Describe "your game" - it's a question that's been high on my list for the past 16 weeks. Its a Brazilian Jiu-Jitsu competition question put to me by my mentor and friend Cody Fielding.  His point being that I have my own distinct way of moving, preferred flow patterns and strategic preferences. I need to be able to explain that system, if only to myself.  When I roll I don't scramble through my mind-library of BJJ technique in hopes that I'll come up with a game plan that works, I have my own pre-existing style.  This style can be honed / adjusted / game changed but essentially its my way of moving.

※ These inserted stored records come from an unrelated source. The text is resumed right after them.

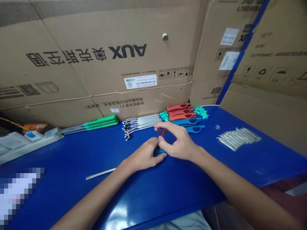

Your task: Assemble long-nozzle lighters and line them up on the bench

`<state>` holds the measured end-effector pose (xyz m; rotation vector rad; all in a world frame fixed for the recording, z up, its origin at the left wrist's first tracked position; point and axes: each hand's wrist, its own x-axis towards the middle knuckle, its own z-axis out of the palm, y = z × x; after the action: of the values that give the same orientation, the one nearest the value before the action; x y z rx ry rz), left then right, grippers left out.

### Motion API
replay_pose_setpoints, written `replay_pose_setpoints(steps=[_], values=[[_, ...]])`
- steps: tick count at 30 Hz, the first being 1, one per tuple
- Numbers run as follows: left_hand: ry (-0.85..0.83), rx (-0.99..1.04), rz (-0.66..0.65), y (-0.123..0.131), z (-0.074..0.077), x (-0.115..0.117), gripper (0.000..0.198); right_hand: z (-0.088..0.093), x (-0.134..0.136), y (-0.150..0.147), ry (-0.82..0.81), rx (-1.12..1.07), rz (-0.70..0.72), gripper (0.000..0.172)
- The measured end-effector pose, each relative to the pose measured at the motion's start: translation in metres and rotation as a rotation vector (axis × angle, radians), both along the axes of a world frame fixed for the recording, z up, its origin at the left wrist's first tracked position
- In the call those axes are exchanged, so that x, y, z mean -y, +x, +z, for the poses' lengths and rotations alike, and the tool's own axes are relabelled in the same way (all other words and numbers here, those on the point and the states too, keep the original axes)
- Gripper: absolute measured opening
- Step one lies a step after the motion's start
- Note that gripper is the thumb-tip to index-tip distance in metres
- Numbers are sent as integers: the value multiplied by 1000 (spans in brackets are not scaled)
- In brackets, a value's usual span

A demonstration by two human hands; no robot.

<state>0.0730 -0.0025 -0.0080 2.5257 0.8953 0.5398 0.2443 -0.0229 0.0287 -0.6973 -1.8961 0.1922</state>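
L hand [144, 156] and R hand [178, 142] close together over blue table: gripped small blue pc [159, 152] in L, pinched purple pc [160, 131] at R fingertips. Long axes unclear; both pcs just in front of wire rods [141, 123], blue nearer L, purple nearer R.

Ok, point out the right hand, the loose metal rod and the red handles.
Right hand [178, 142]: head view, back of the hand.
Loose metal rod [100, 173]: head view, middle of the shaft.
Red handles [181, 112]: head view, middle of the stack.

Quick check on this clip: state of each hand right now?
Left hand: closed, curled over a small blue plastic part.
Right hand: closed to a pinch, apparently holding a small dark purple piece.
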Motion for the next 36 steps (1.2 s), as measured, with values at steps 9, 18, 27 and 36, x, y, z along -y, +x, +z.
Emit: replay_pose_setpoints(steps=[9,18,27,36], values=[[-5,-5,-10,0,1,0,20,-4,-2,-1,-51,-46,-4,43],[2,-1,0,0,-1,1,22,-2,-2,0,-21,-23,-11,30],[12,-24,-11,-1,-2,-1,20,4,0,1,34,-29,-46,35],[15,-54,-17,0,0,0,23,-1,-3,1,29,-8,-27,35]])
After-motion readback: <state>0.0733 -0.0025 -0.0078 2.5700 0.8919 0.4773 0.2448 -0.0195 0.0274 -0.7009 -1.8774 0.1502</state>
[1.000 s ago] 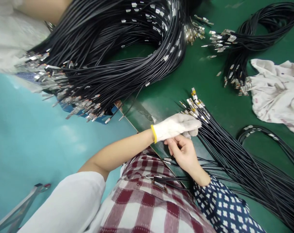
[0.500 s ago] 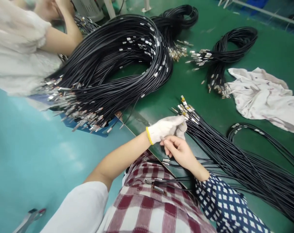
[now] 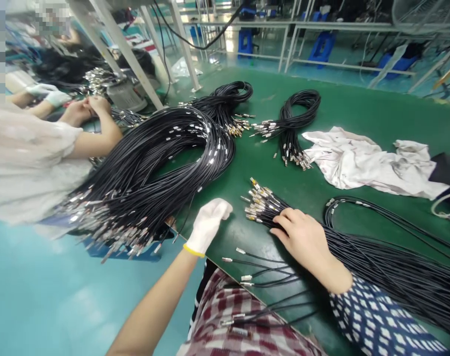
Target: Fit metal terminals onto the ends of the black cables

Take this a little broader and apply it to personal relationship to physical practice.  Do you do take a generic / mainstreamed attitude to exercise or do you self-style your experience?  Are you driving it, or is it driving you? This is different than say, intelligent program design (it matters!).  Self-styling is an inspired attitude and a customized approach based on one's individuality.  

Outside of a sport or enjoyment context sometimes I think through the cultural push to exercise for health reasons or for aesthetics.  These can be considered neutral objectives that can either be externally driven, or owned and self-styled by the individual.  External drives tend to be somewhat hollow and lack the sense of calm and relationship with self that personal ownership offers.  My sense is that personal ownership leads to confidence, power and passion for the practice.  

It strikes me that those who are truly masterful at their practice tend to be excellent at the specific array of techniques / movement patterns that come naturally.  They have taken their style or their game to an elite level by playing to their strengths.  

Our personal relationship with our own physicality can be one of the most intimate relationships we have.  Why not hone our individual styles, get to know our own game and kick some seriously empowered ass!